**Problem description**
What you give back must match the data below character for character.

==================================================

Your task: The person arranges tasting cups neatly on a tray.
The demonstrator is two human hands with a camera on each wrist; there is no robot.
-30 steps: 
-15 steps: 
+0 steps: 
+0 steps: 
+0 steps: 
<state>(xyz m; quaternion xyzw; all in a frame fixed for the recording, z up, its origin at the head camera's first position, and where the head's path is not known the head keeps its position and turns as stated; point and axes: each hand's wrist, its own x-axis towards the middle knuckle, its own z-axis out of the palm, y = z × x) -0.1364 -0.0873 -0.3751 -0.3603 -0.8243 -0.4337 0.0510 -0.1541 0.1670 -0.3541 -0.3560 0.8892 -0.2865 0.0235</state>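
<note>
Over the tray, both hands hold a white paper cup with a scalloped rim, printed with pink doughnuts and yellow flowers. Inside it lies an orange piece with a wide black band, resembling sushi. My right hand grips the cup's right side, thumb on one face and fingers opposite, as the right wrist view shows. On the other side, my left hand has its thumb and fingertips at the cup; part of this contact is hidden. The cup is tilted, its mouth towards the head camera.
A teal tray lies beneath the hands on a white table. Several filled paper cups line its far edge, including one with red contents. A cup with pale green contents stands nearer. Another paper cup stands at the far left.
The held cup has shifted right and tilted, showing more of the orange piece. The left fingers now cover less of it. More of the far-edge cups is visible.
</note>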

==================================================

**Your solution**
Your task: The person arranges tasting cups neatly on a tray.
The demonstrator is two human hands with a camera on each wrist; there is no robot.
-30 steps: 
-15 steps: 
+0 steps: 
+0 steps: 
+0 steps: 
<state>(xyz m; quaternion xyzw; all in a frame fixed for the recording, z up, its origin at the head camera's first position, and where the head's path is not known the head keeps its position and turns as stated; point and axes: each hand's wrist, its own x-axis towards the middle knuckle, its own z-axis out of the palm, y = z × x) -0.1364 -0.0873 -0.3751 -0.3603 -0.8243 -0.4337 0.0510 -0.1541 0.1670 -0.3541 -0.3560 0.8892 -0.2865 0.0235</state>
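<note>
Over the tray, both hands hold a white paper cup with a scalloped rim, printed with pink doughnuts and yellow flowers. Inside it lies an orange piece with a wide black band, resembling sushi. My right hand grips the cup's right side, thumb on one face and fingers opposite, as the right wrist view shows. On the other side, my left hand has its thumb and fingertips at the cup; part of this contact is hidden. The cup is tilted, its mouth towards the head camera.
A teal tray lies beneath the hands on a white table. Several filled paper cups line its far edge, including one with red contents. A cup with pale green contents stands nearer. Another paper cup stands at the far left.
The held cup has shifted right and tilted, showing more of the orange piece. The left fingers now cover less of it. More of the far-edge cups is visible.
</note>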

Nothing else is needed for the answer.